— Task statement —
Go through the records and give each one again exactly, omitting the images.

— Information provided —
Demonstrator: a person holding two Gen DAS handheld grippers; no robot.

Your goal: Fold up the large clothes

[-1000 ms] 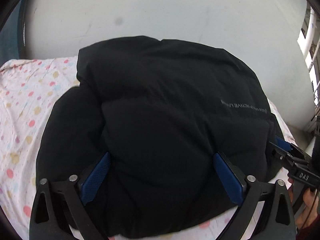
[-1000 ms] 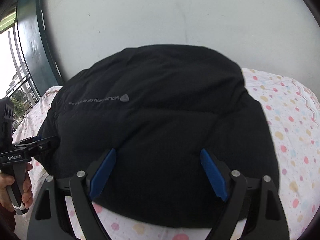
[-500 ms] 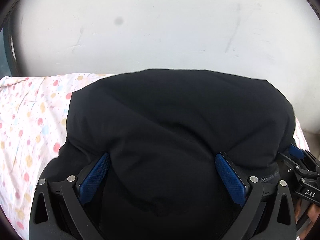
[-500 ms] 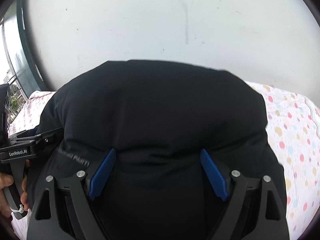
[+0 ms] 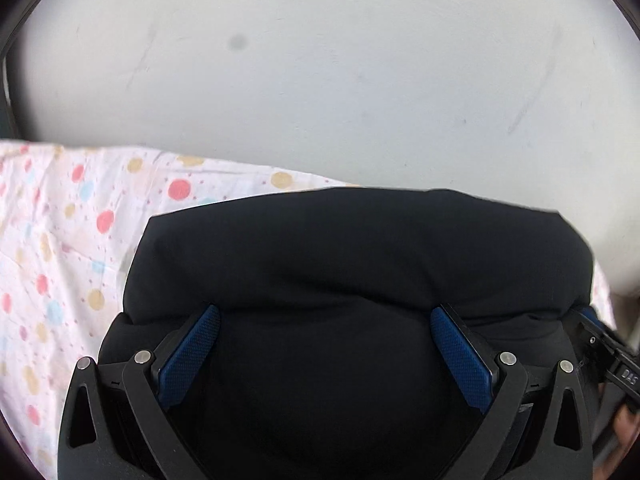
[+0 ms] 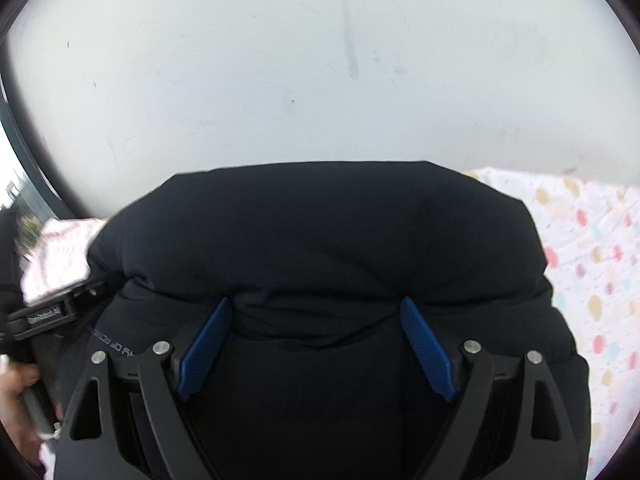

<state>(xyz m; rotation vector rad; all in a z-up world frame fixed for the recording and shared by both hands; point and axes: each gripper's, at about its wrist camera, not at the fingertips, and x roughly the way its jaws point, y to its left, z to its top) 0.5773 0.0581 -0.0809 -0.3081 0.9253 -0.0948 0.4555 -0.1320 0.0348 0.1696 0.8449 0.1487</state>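
Note:
A black puffy jacket point(image 5: 360, 264) lies bundled on a white sheet with coloured dots point(image 5: 60, 240). My left gripper point(image 5: 325, 316) is open, its blue pads wide apart with a thick fold of the jacket bulging between them. The jacket also fills the right wrist view point(image 6: 320, 248). My right gripper point(image 6: 316, 308) is open in the same way, with jacket fabric between its pads. Grey lettering on the jacket point(image 6: 116, 344) shows by the right gripper's left finger. Each gripper shows at the edge of the other's view: the right one point(image 5: 604, 352) and the left one point(image 6: 52, 312).
A pale grey wall point(image 5: 320, 80) stands right behind the bed and the jacket. A dark window frame point(image 6: 16, 136) runs along the left of the right wrist view. The dotted sheet point(image 6: 592, 264) extends to the right of the jacket.
Both grippers have pushed forward and down into the jacket. The jacket's near part has rolled over toward the wall, hiding most of the lettering. The wall now fills more of both views.

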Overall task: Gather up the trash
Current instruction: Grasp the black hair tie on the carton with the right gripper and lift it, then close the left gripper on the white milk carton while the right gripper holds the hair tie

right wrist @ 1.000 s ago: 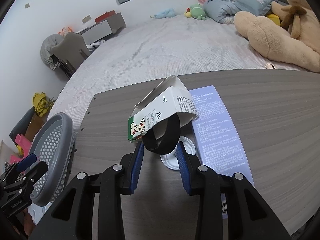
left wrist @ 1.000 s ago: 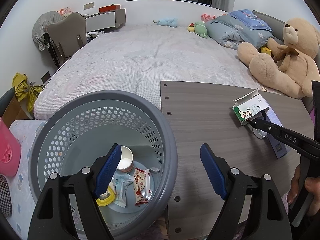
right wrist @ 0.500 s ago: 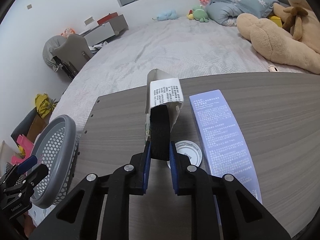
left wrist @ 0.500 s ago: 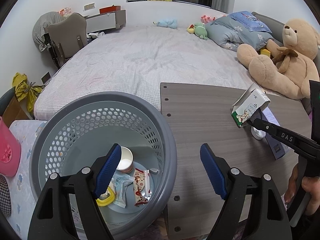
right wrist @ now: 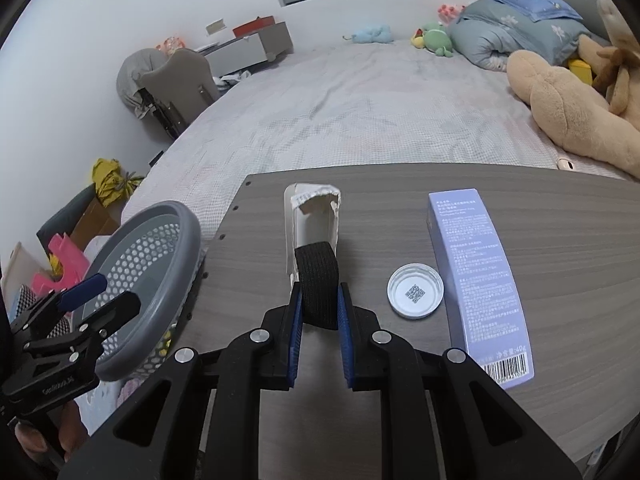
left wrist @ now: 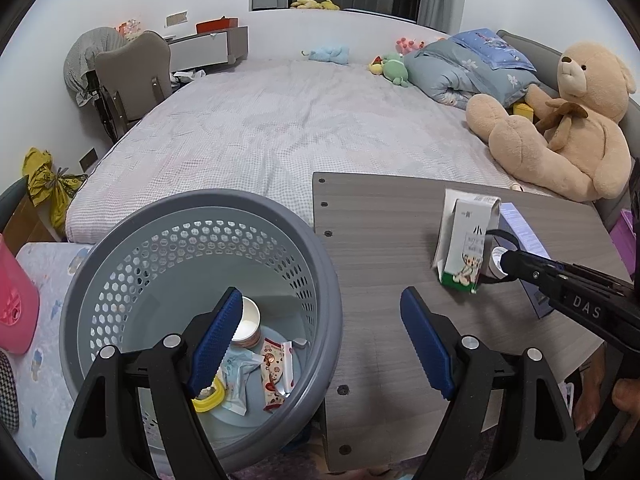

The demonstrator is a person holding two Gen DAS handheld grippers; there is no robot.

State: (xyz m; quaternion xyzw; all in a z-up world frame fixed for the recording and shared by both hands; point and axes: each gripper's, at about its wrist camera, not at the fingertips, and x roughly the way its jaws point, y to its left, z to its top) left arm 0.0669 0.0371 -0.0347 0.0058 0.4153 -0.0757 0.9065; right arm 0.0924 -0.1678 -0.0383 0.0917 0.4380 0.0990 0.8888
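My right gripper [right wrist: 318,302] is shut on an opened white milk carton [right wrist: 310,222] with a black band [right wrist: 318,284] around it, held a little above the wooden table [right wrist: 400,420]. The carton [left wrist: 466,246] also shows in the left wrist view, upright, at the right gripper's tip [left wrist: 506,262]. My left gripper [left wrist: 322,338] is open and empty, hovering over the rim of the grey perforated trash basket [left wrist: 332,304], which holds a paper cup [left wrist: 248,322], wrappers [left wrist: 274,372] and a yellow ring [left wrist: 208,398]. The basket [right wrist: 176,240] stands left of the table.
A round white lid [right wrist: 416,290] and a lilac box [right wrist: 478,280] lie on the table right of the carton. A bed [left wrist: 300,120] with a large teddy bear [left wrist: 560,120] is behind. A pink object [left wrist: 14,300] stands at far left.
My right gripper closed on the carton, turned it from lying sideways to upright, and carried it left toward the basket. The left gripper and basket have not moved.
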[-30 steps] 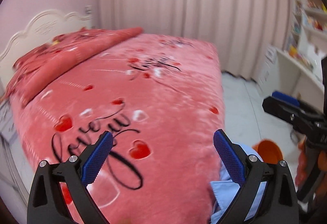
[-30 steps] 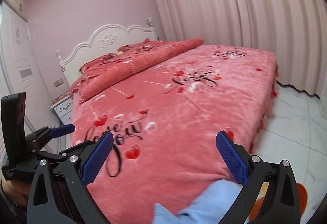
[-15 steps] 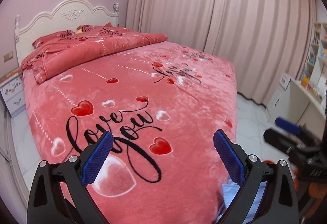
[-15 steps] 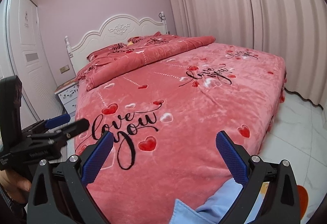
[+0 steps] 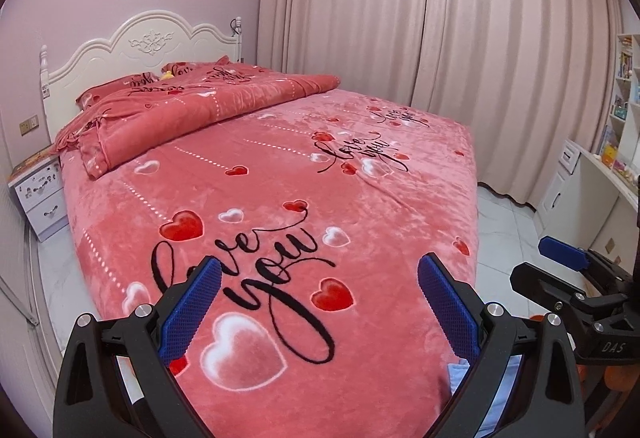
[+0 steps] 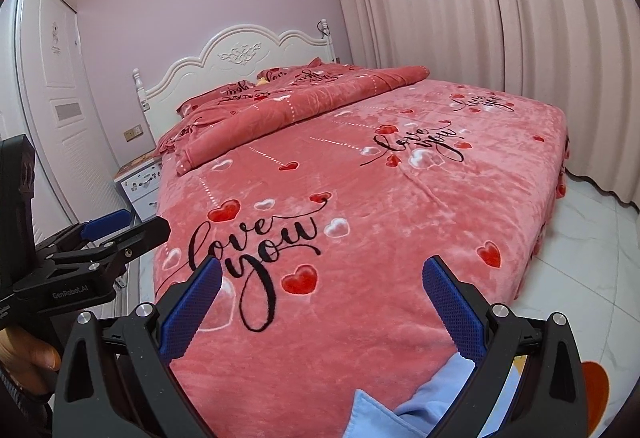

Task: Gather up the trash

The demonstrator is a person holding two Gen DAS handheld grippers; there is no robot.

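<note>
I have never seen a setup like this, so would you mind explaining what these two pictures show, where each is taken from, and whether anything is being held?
There is no robot here: a person carries a handheld two-finger gripper in each hand, and each gripper has a wide-angle camera looking forward along its fingers. One picture comes from the left gripper, the other from the right gripper. The black arms with blue pads at the bottom of each picture are that gripper's own fingers. Both stand wide open and hold nothing. Each camera also catches the other gripper at its edge.

Both point at a bed covered by a pink blanket with hearts and "love you" lettering, a folded quilt near the white headboard. A white nightstand stands beside it. I see no obvious trash on the bed.
</note>
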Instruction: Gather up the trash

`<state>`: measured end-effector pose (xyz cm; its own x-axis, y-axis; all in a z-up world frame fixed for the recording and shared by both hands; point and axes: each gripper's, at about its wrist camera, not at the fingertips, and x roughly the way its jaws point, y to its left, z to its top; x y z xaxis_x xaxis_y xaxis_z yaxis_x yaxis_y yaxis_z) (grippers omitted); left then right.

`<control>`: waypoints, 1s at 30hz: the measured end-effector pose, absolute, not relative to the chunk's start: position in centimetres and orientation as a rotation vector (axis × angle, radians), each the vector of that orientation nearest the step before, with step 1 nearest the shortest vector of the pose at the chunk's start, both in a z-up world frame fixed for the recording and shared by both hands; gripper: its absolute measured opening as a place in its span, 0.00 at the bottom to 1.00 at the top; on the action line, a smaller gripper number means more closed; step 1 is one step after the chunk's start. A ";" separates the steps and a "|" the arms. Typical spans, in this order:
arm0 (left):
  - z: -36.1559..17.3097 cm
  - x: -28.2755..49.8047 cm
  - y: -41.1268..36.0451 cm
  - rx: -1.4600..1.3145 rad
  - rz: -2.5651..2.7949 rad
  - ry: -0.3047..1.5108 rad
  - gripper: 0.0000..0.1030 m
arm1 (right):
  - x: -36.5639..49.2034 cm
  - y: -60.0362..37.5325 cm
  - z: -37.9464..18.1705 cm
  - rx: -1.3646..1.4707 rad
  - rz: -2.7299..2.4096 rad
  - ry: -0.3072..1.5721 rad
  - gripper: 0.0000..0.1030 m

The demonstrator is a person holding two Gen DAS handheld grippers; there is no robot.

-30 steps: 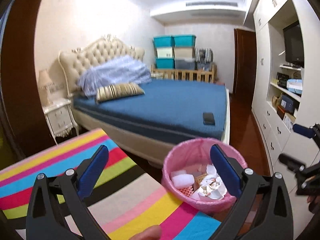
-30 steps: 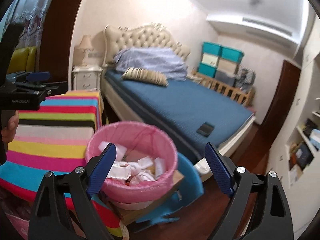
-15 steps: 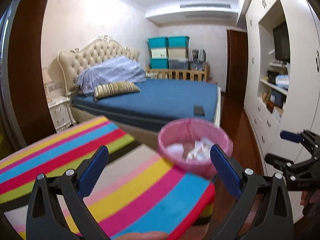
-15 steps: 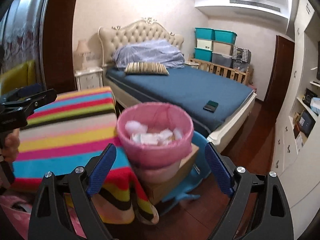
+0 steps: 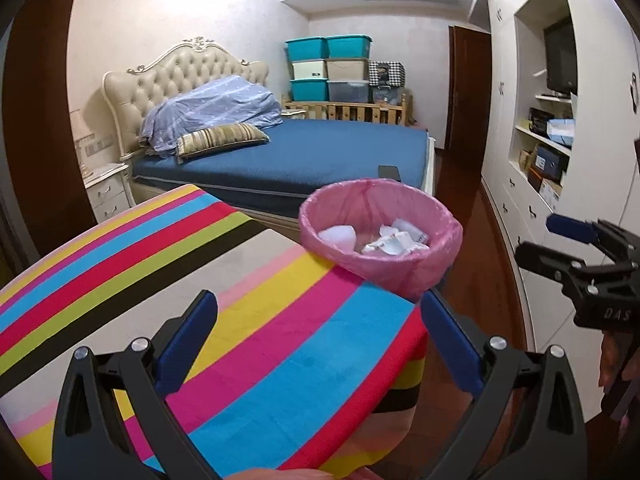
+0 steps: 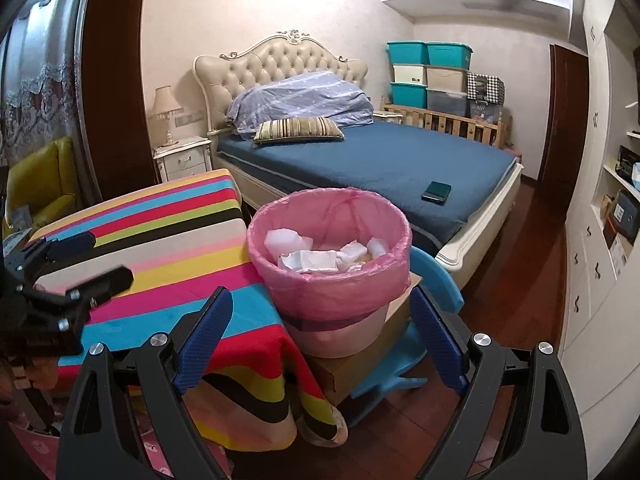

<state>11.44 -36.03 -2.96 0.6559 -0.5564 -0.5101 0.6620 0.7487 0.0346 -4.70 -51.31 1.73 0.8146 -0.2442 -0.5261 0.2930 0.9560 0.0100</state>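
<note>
A bin with a pink liner (image 6: 332,276) stands on a cardboard box on a blue chair, beside the striped table (image 6: 168,248). It holds several crumpled white papers (image 6: 308,260). The bin also shows in the left wrist view (image 5: 380,236), beyond the table's far corner. My left gripper (image 5: 320,332) is open and empty above the striped cloth (image 5: 200,280). My right gripper (image 6: 320,324) is open and empty, just in front of the bin. Each gripper shows in the other's view: the right one (image 5: 576,248) and the left one (image 6: 76,260).
A bed with a blue cover (image 6: 380,160) stands behind the bin, with a dark phone (image 6: 437,192) near its foot. White cupboards and shelves (image 5: 532,160) line the right wall. A nightstand with a lamp (image 6: 180,156) and a yellow armchair (image 6: 40,184) are at the left.
Both grippers have drawn back and risen from the bin; it now looks farther off and more of the striped table shows. Both stay open.
</note>
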 end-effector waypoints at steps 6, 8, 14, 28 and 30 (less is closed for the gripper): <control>-3.1 11.7 -36.1 0.205 -0.694 0.505 0.95 | -4.8 -51.1 1.3 0.085 -0.271 0.550 0.82; -3.0 11.7 -35.9 0.198 -0.691 0.504 0.96 | -4.8 -51.1 1.3 0.088 -0.269 0.550 0.82; -2.8 11.4 -35.8 0.196 -0.687 0.486 0.95 | -4.9 -50.8 1.3 0.079 -0.259 0.542 0.82; -2.8 11.1 -35.7 0.202 -0.689 0.475 0.95 | -4.8 -50.6 1.2 0.069 -0.256 0.545 0.82; -2.9 11.1 -35.7 0.200 -0.687 0.475 0.96 | -4.8 -50.6 1.2 0.071 -0.255 0.544 0.82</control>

— Task answer —
Demonstrator: a person holding two Gen DAS handheld grippers; no robot.

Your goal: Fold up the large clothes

[-1000 ms] 
[-1000 ms] 
[-500 ms] 
[-500 ms] 
[+0 ms] 
[+0 ms] 

<state>(xyz m; rotation vector rad; all in a z-up world frame fixed for the recording and shared by both hands; point and axes: each gripper's, at about its wrist camera, not at the fingertips, and x roughly the way its jaws point, y to its left, z to its top) 0.5773 0.0581 -0.0809 -0.3081 0.9253 -0.0948 0.4555 -0.1320 0.0348 0.1696 0.8449 0.1487</state>
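Note:
A black puffy jacket point(image 5: 360, 264) lies bundled on a white sheet with coloured dots point(image 5: 60, 240). My left gripper point(image 5: 325, 316) is open, its blue pads wide apart with a thick fold of the jacket bulging between them. The jacket also fills the right wrist view point(image 6: 320, 248). My right gripper point(image 6: 316, 308) is open in the same way, with jacket fabric between its pads. Grey lettering on the jacket point(image 6: 116, 344) shows by the right gripper's left finger. Each gripper shows at the edge of the other's view: the right one point(image 5: 604, 352) and the left one point(image 6: 52, 312).
A pale grey wall point(image 5: 320, 80) stands right behind the bed and the jacket. A dark window frame point(image 6: 16, 136) runs along the left of the right wrist view. The dotted sheet point(image 6: 592, 264) extends to the right of the jacket.
Both grippers have pushed forward and down into the jacket. The jacket's near part has rolled over toward the wall, hiding most of the lettering. The wall now fills more of both views.
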
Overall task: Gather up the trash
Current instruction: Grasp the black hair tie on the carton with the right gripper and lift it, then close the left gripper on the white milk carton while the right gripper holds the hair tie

right wrist @ 1.000 s ago: 
left wrist @ 1.000 s ago: 
right wrist @ 0.500 s ago: 
left wrist @ 0.500 s ago: 
right wrist @ now: 
left wrist @ now: 

The demonstrator is a person holding two Gen DAS handheld grippers; there is no robot.

State: (xyz m; quaternion xyzw; all in a z-up world frame fixed for the recording and shared by both hands; point and axes: each gripper's, at about its wrist camera, not at the fingertips, and x roughly the way its jaws point, y to its left, z to its top) left arm 0.0669 0.0371 -0.0347 0.0058 0.4153 -0.0757 0.9065; right arm 0.0924 -0.1678 -0.0383 0.0917 0.4380 0.0990 0.8888
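My right gripper [right wrist: 318,302] is shut on an opened white milk carton [right wrist: 310,222] with a black band [right wrist: 318,284] around it, held a little above the wooden table [right wrist: 400,420]. The carton [left wrist: 466,246] also shows in the left wrist view, upright, at the right gripper's tip [left wrist: 506,262]. My left gripper [left wrist: 322,338] is open and empty, hovering over the rim of the grey perforated trash basket [left wrist: 332,304], which holds a paper cup [left wrist: 248,322], wrappers [left wrist: 274,372] and a yellow ring [left wrist: 208,398]. The basket [right wrist: 176,240] stands left of the table.
A round white lid [right wrist: 416,290] and a lilac box [right wrist: 478,280] lie on the table right of the carton. A bed [left wrist: 300,120] with a large teddy bear [left wrist: 560,120] is behind. A pink object [left wrist: 14,300] stands at far left.
My right gripper closed on the carton, turned it from lying sideways to upright, and carried it left toward the basket. The left gripper and basket have not moved.
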[-30 steps] 
[-30 steps] 
[-15 steps] 
[-15 steps] 
[+0 steps] 
[+0 steps] 

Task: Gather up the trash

The demonstrator is a person holding two Gen DAS handheld grippers; there is no robot.

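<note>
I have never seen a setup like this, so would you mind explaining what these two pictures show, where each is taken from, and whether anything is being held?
There is no robot here: a person carries a handheld two-finger gripper in each hand, and each gripper has a wide-angle camera looking forward along its fingers. One picture comes from the left gripper, the other from the right gripper. The black arms with blue pads at the bottom of each picture are that gripper's own fingers. Both stand wide open and hold nothing. Each camera also catches the other gripper at its edge.

Both point at a bed covered by a pink blanket with hearts and "love you" lettering, a folded quilt near the white headboard. A white nightstand stands beside it. I see no obvious trash on the bed.
</note>
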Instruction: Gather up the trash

`<state>`: measured end-effector pose (xyz cm; its own x-axis, y-axis; all in a z-up world frame fixed for the recording and shared by both hands; point and axes: each gripper's, at about its wrist camera, not at the fingertips, and x roughly the way its jaws point, y to its left, z to its top; x y z xaxis_x xaxis_y xaxis_z yaxis_x yaxis_y yaxis_z) (grippers omitted); left then right.

`<control>`: waypoints, 1s at 30hz: the measured end-effector pose, absolute, not relative to the chunk's start: position in centimetres and orientation as a rotation vector (axis × angle, radians), each the vector of that orientation nearest the step before, with step 1 nearest the shortest vector of the pose at the chunk's start, both in a z-up world frame fixed for the recording and shared by both hands; gripper: its absolute measured opening as a place in its span, 0.00 at the bottom to 1.00 at the top; on the action line, a smaller gripper number means more closed; step 1 is one step after the chunk's start. A ";" separates the steps and a "|" the arms. Typical spans, in this order:
arm0 (left):
  - z: -36.1559..17.3097 cm
  - x: -28.2755..49.8047 cm
  - y: -41.1268..36.0451 cm
  - rx: -1.4600..1.3145 rad
  - rz: -2.5651..2.7949 rad
  - ry: -0.3047..1.5108 rad
  - gripper: 0.0000..0.1030 m
arm1 (right):
  - x: -36.5639..49.2034 cm
  - y: -60.0362..37.5325 cm
  - z: -37.9464..18.1705 cm
  - rx: -1.3646..1.4707 rad
  - rz: -2.7299..2.4096 rad
  - ry: -0.3072..1.5721 rad
  - gripper: 0.0000..0.1030 m

The demonstrator is a person holding two Gen DAS handheld grippers; there is no robot.

-30 steps: 
-30 steps: 
-15 steps: 
-15 steps: 
+0 steps: 
+0 steps: 

<state>11.44 -36.03 -2.96 0.6559 -0.5564 -0.5101 0.6620 0.7487 0.0346 -4.70 -51.31 1.73 0.8146 -0.2442 -0.5261 0.2930 0.9560 0.0100</state>
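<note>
A bin with a pink liner (image 6: 332,276) stands on a cardboard box on a blue chair, beside the striped table (image 6: 168,248). It holds several crumpled white papers (image 6: 308,260). The bin also shows in the left wrist view (image 5: 380,236), beyond the table's far corner. My left gripper (image 5: 320,332) is open and empty above the striped cloth (image 5: 200,280). My right gripper (image 6: 320,324) is open and empty, just in front of the bin. Each gripper shows in the other's view: the right one (image 5: 576,248) and the left one (image 6: 76,260).
A bed with a blue cover (image 6: 380,160) stands behind the bin, with a dark phone (image 6: 437,192) near its foot. White cupboards and shelves (image 5: 532,160) line the right wall. A nightstand with a lamp (image 6: 180,156) and a yellow armchair (image 6: 40,184) are at the left.
Both grippers have drawn back and risen from the bin; it now looks farther off and more of the striped table shows. Both stay open.
</note>
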 end-effector waypoints at steps 6, 8, 14, 28 and 30 (less is closed for the gripper): <control>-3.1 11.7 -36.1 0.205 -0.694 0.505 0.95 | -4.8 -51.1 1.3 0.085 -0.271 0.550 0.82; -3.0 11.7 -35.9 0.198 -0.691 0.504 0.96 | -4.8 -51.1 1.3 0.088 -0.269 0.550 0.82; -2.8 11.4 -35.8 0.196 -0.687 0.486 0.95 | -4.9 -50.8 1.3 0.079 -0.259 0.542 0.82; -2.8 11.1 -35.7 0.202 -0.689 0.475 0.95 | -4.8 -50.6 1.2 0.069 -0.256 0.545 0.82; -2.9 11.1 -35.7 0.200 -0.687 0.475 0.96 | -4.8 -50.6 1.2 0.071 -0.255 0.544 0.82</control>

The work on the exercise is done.